REQUIREMENT - Where a picture shows up in the listing below, omit it and output the rest exactly.

***** GIVEN MATERIAL *****

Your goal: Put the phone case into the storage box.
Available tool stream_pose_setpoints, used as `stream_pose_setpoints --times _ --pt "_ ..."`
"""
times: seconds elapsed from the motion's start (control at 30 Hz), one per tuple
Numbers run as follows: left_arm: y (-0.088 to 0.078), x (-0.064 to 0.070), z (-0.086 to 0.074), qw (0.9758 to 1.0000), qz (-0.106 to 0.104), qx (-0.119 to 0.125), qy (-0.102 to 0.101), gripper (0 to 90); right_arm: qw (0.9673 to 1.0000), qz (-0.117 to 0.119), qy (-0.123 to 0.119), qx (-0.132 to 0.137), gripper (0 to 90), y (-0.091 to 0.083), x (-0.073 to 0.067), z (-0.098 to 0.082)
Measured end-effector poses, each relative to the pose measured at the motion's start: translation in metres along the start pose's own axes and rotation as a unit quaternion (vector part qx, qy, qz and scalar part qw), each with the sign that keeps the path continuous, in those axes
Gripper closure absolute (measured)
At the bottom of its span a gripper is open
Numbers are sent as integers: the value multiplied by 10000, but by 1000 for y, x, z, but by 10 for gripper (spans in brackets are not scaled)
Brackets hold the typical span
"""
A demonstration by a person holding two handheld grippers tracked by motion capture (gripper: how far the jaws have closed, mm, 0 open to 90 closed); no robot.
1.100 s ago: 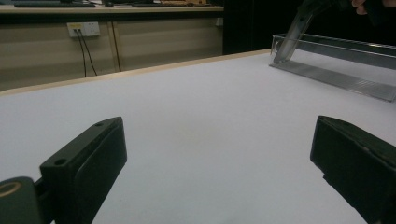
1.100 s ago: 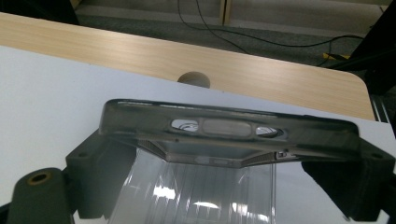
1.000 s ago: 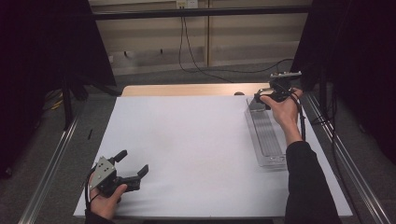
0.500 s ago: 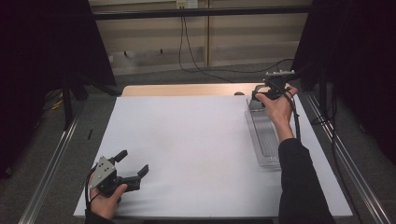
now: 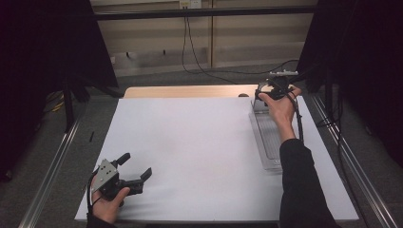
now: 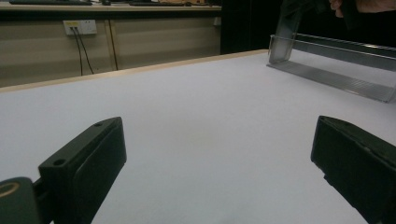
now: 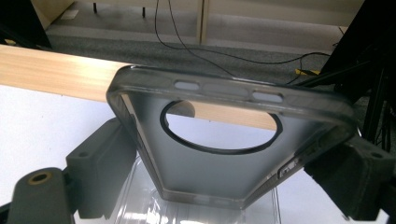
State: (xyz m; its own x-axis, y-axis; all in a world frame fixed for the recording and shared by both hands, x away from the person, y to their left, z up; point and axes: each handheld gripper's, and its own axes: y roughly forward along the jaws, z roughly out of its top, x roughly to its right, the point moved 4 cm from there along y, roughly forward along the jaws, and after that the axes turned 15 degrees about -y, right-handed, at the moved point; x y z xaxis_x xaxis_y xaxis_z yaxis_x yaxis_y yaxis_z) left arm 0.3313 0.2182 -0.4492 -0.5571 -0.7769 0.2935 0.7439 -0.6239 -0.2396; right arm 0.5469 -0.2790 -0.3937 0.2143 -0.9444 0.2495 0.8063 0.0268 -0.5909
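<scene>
A translucent grey phone case (image 7: 219, 140) with a round camera hole stands upright between the jaws of my right gripper (image 7: 224, 179), which is shut on its two long sides. In the high view this right gripper (image 5: 264, 96) hovers at the far end of a long clear plastic tray (image 5: 269, 142) on the right of the white table. The case's lower end hangs just above the tray (image 7: 196, 213). My left gripper (image 5: 137, 165) rests near the table's front left corner, open with nothing between its jaws. From the left gripper (image 6: 219, 163) the case (image 6: 284, 39) shows far off.
The white table top (image 5: 199, 142) stretches between the two grippers, with a wooden strip (image 5: 185, 91) along its far edge. Metal rails (image 5: 52, 161) flank the table. Cables (image 5: 199, 52) lie on the floor beyond. The tray (image 6: 336, 79) lies along the right side.
The right hand has shifted slightly left and away, bringing the phone case over the tray's far end. The left gripper has stayed put.
</scene>
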Motion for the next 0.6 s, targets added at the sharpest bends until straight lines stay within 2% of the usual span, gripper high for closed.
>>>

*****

RESULT OF THIS EXERCISE -
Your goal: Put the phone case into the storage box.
Available tool stream_pose_setpoints, used as `stream_pose_setpoints --times _ --pt "_ ..."`
"""
times: seconds elapsed from the motion's start (control at 30 Hz), one per tuple
Numbers run as follows: left_arm: y (-0.088 to 0.078), x (-0.064 to 0.070), z (-0.086 to 0.074), qw (0.9758 to 1.0000), qz (-0.106 to 0.104), qx (-0.119 to 0.125), qy (-0.102 to 0.101), gripper (0 to 90); right_arm: qw (0.9673 to 1.0000), qz (-0.117 to 0.119), qy (-0.123 to 0.119), qx (-0.132 to 0.137), gripper (0 to 90), y (-0.091 to 0.083), x (-0.073 to 0.067), z (-0.098 to 0.082)
Measured end-effector poses, each relative to the pose measured at the motion's start: translation in metres along the start pose's own axes and rotation as a unit quaternion (vector part qx, qy, qz and scalar part qw), each with the sign that keeps the path continuous, in those axes
Gripper closure absolute (measured)
At the bottom of its span a gripper is open
Numbers are sent as integers: the value multiplied by 10000, but by 1000 for y, x, z, but by 10 for gripper (spans in brackets are not scaled)
Brackets hold the typical span
"""
A demonstration by a person holding two handheld grippers tracked by motion capture (gripper: how far the jaws have closed, mm, 0 open to 90 closed); no robot.
1.100 s ago: 
1.100 s ago: 
1.000 s ago: 
0.500 s ago: 
now: 
now: 
now: 
State: (xyz m; its own x-axis, y-axis; all in a world frame fixed for the recording and shared by both hands, x away from the person, y to their left, z up; point and axes: each handheld gripper's, and its own axes: y roughly forward along the jaws, z roughly out of its top, x roughly to its right, the point moved 4 cm from there along y, roughly forward along the jaws, and after that the axes turned 15 degrees about -y, right-handed, at the moved point; x y z xaxis_x xaxis_y xaxis_z yaxis_x yaxis_y yaxis_z) left arm 0.3313 0.2182 -0.4492 -0.5571 -0.7769 0.2935 0.7439 -0.6239 -0.2396; right arm 0.5469 -0.2790 -0.3937 0.2143 -0.9444 0.2495 0.8063 0.0268 -0.5909
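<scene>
A translucent grey phone case (image 7: 219, 140) with a round camera hole stands upright between the jaws of my right gripper (image 7: 224, 179), which is shut on its two long sides. In the high view this right gripper (image 5: 264, 96) hovers at the far end of a long clear plastic tray (image 5: 269, 142) on the right of the white table. The case's lower end hangs just above the tray (image 7: 196, 213). My left gripper (image 5: 137, 165) rests near the table's front left corner, open with nothing between its jaws. From the left gripper (image 6: 219, 163) the case (image 6: 284, 39) shows far off.
The white table top (image 5: 199, 142) stretches between the two grippers, with a wooden strip (image 5: 185, 91) along its far edge. Metal rails (image 5: 52, 161) flank the table. Cables (image 5: 199, 52) lie on the floor beyond. The tray (image 6: 336, 79) lies along the right side.
The right hand has shifted slightly left and away, bringing the phone case over the tray's far end. The left gripper has stayed put.
</scene>
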Motion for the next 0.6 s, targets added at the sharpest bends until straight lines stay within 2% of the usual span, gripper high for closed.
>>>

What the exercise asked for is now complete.